=== Supplied data ===

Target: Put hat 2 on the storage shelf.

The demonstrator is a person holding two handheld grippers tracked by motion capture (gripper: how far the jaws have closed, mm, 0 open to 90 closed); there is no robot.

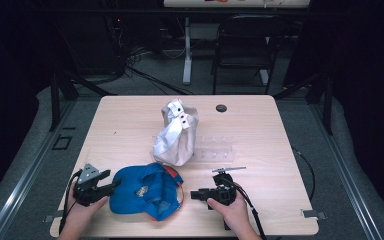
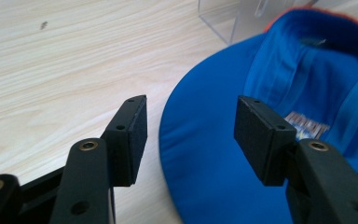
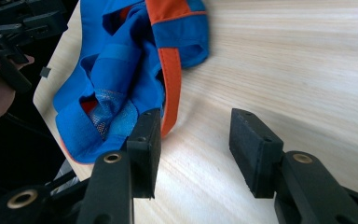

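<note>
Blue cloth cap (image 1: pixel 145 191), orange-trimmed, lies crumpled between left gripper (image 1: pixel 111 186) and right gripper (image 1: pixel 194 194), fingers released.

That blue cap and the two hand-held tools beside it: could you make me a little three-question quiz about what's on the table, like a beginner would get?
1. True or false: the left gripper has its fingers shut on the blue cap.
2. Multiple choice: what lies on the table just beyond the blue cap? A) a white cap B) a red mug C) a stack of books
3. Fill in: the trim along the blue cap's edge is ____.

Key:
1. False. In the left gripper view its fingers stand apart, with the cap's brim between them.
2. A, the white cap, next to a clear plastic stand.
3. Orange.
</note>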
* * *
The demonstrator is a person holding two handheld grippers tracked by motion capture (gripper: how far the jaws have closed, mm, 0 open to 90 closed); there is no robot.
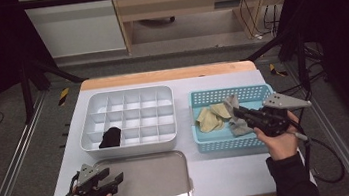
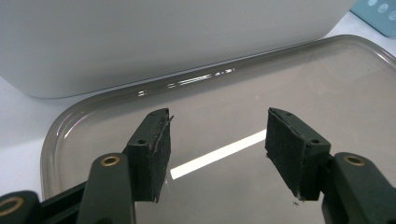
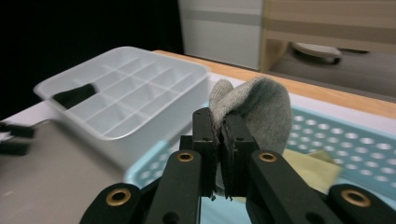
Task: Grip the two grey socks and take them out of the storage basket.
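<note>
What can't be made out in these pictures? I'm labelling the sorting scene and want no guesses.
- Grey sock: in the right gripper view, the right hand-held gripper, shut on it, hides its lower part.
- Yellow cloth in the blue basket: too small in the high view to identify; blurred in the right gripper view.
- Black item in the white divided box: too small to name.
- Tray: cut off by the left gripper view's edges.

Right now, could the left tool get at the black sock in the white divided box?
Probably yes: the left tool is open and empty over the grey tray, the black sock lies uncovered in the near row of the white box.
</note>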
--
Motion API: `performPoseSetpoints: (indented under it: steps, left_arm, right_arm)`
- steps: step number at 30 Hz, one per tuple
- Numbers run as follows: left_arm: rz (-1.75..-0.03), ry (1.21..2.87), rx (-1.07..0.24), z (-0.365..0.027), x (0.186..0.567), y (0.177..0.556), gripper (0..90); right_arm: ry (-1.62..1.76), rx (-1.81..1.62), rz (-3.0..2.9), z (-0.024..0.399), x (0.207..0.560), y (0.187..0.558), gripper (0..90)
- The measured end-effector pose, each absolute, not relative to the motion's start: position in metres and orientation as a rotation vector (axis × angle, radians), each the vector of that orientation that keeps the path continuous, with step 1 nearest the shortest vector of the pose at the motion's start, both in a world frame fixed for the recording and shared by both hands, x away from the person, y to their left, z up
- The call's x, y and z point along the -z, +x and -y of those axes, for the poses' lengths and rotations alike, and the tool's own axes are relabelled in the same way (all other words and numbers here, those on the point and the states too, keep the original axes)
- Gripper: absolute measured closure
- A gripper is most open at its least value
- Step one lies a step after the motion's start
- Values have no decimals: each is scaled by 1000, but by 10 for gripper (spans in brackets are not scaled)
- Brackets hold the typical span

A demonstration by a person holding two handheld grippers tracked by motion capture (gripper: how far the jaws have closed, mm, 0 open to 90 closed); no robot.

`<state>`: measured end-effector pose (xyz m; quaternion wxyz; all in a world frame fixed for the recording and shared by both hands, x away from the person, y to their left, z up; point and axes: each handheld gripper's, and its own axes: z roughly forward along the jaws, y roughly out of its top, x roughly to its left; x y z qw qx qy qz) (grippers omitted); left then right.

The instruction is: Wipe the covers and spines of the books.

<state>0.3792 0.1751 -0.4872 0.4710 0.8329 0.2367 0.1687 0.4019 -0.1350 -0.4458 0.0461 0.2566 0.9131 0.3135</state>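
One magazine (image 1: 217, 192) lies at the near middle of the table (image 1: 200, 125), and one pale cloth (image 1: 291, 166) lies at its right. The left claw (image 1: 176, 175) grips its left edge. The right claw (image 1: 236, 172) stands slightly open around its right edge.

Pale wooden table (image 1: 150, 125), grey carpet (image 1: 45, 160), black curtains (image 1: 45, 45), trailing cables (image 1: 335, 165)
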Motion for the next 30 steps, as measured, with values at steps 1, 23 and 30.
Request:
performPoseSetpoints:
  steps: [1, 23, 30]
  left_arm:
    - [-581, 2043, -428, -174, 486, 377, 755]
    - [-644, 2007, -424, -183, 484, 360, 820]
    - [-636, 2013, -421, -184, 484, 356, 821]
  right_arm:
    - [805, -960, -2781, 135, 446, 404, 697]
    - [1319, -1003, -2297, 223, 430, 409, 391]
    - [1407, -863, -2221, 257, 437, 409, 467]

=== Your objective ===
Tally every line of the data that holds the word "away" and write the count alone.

=== Response to this task ===
2